R/compareModels.R
In MplusAutomation: Automating Mplus Model Estimation and Interpretation

Documented in compareModels

#' Compare the output of two Mplus models
#'
#' The \code{compareModels} function compares the output of two Mplus files and prints similarities and
#' differences in the model summary statistics and parameter estimates. Options are provided
#' for filtering out fixed parameters and nonsignificant parameters. When requested, \code{compareModels}
#' will compute the chi-square difference test for nested models (does not apply to MLMV, WLSM, and WLSMV
#' estimators, where DIFFTEST in Mplus is needed).
#' Model outputs to be compared can be full summaries and parameters (generated by \code{readModels}),
#' summary statistics only (\code{extractModelSummaries}), or parameters only (\code{extractModelParameters}).
#'
#'
#' The \code{show} parameter can be one or more of the following, which can be passed as a vector, such as c("equal", "pdiff").
#'
#' \describe{
#'   \item{show}{
#'     \describe{
#'       \item{"all"}{Display all available model comparison. Equivalent to
#'         c("summaries", "equal", "diff", "pdiff", "unique").}
#'       \item{"summaries"}{Print a comparison of model summary statistics. Compares the following summary
#'         statistics (where available): c("Title", "Observations", "Estimator", "Parameters", "LL",
#'         "AIC", "BIC", "ChiSqM_Value", "ChiSqM_DF", "CFI", "TLI", "RMSEA", "SRMR", "WRMR")}
#' 	 \item{"allsummaries"}{Prints a comparison of all summary statistics available in each model. May
#'         generate a lot of output.}
#'       \item{"equal"}{Print parameter estimates that are equal between models
#'         (i.e., \code{<= equalityMargin["param"]})}.
#'       \item{"diff"}{Print parameter estimates that are different between models
#'         (i.e., \code{> equalityMargin["param"]})}.
#'       \item{"pdiff"}{Print parameter estimates where the p-values differ between models
#'         (i.e., \code{> equalityMargin["pvalue"]})}.
#'       \item{"unique"}{Print parameter estimates that are unique to each model.}
#'     }
#'   }
#' }
#'
#' The \code{sort} parameter determines the order in which parameter estimates are displayed. The following options are available:
#'
#' \describe{
#'   \item{sort}{
#'     \describe{
#'       \item{"none"}{No sorting is performed, so parameters are output in the order presented in Mplus. (Default)}
#'       \item{"type"}{Sort parameters by their role in the model.

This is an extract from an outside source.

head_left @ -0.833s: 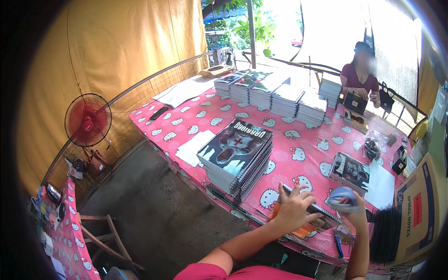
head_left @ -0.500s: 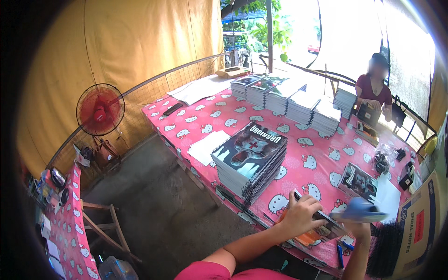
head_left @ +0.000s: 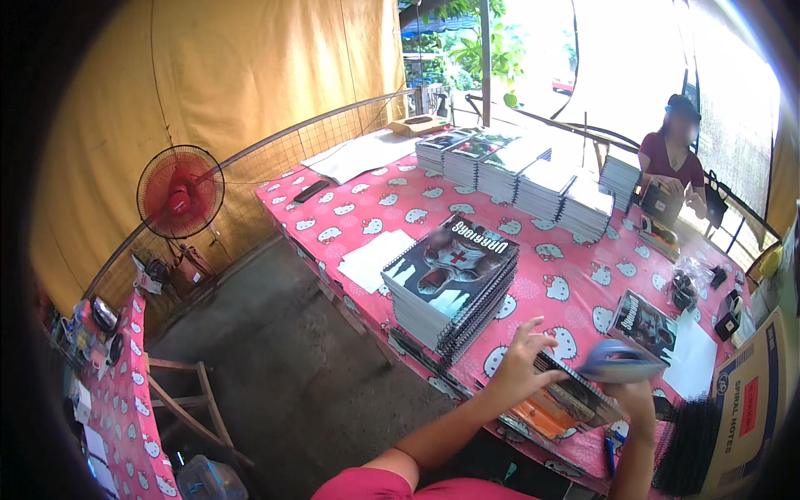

This groups output by regression coefficient (ON),
#'         factor loadings (BY), covariances (WITH), and so on. Within each type, output is alphabetical.}
#'       \item{"alphabetical"}{Sort parameters in alphabetical order.}
#'       \item{"maxDiff"}{Sort parameter output by the largest differences between models (high to low).}
#'     }
#'   }
#' }
#'
#' @param m1 The first Mplus model to be compared. Generated by \code{readModels},
#'   	\code{extractModelSummaries}, or \code{extractModelParameters}.
#' @param m2 The second Mplus model to be compared.
#' @param show What aspects of the models should be compared. Options are
#'   	"all", "summaries", "equal", "diff", "pdiff", and "unique". See below for details.
#' @param equalityMargin Defines the discrepancy between models that is considered equal.
#'   	Different margins can be specified for p-value equality
#'   	versus parameter equality. Defaults to .0001 for both.
#' @param sort How to sort the output of parameter comparisons.
#'   	Options are "none", "type", "alphabetical", and "maxDiff". See below for details.
#' @param showFixed Whether to display fixed parameters in the output (identified
#'   	where the est/se = 999.000, per Mplus convention). Default to \code{FALSE}.
#' @param showNS Whether to display non-significant parameter estimates. Can be
#'   	\code{TRUE} or \code{FALSE}, or a numeric value (e.g., .10) that defines
#' 	what p-value is filtered as non-significant.
#' @param diffTest Whether to compute a chi-square difference test between the models.
#'   	Assumes that the models are nested. Not available for MLMV, WLSMV, and ULSMV estimators.
#'   	Use DIFFTEST in Mplus instead.
#' @return No value is returned by this function. It is used to print model differences to the R console.
#' @author Michael Hallquist
#' @keywords interface
#' @importFrom plyr rbind.fill rename
#' @export
#' @examples
#'
#' # make me!!!
compareModels <- function(m1, m2, show="all", equalityMargin=c(param=0.0001, pvalue=0.0001), sort="none", showFixed=FALSE, showNS=TRUE, diffTest=FALSE) {
  # TODO: Make work with standardized parameter estimates
  #options for show:
  # -all: print equal params, unequal params, and unique params
  # -unique: print only unique params
  # -diff: print parameters that differ and unique params
  # -pdiff: print parameters where pvalues differ and unique params
  # -equal: print parameters that are equal
  # -summaries: print comparison of summaries
  # -allsummaries

  # defaults to show equal and unequal params
  #require(plyr)

  # if a single scalar is passed in with no name, then use that value for param and pvalue diffs
  if (length(equalityMargin) == 1) {
    if (is.null(names(equalityMargin)))
      equalityMargin <- c(param=equalityMargin, pvalue=equalityMargin)
    else {
      if (!"param" %in% names(equalityMargin))
        equalityMargin["param"] <- .0001
      if (!"pvalue" %in% names(equalityMargin))
        equalityMargin["pvalue"] <- .0001
    }
  }

  cat("\n==============\n\nMplus model comparison\n----------------------\n\n")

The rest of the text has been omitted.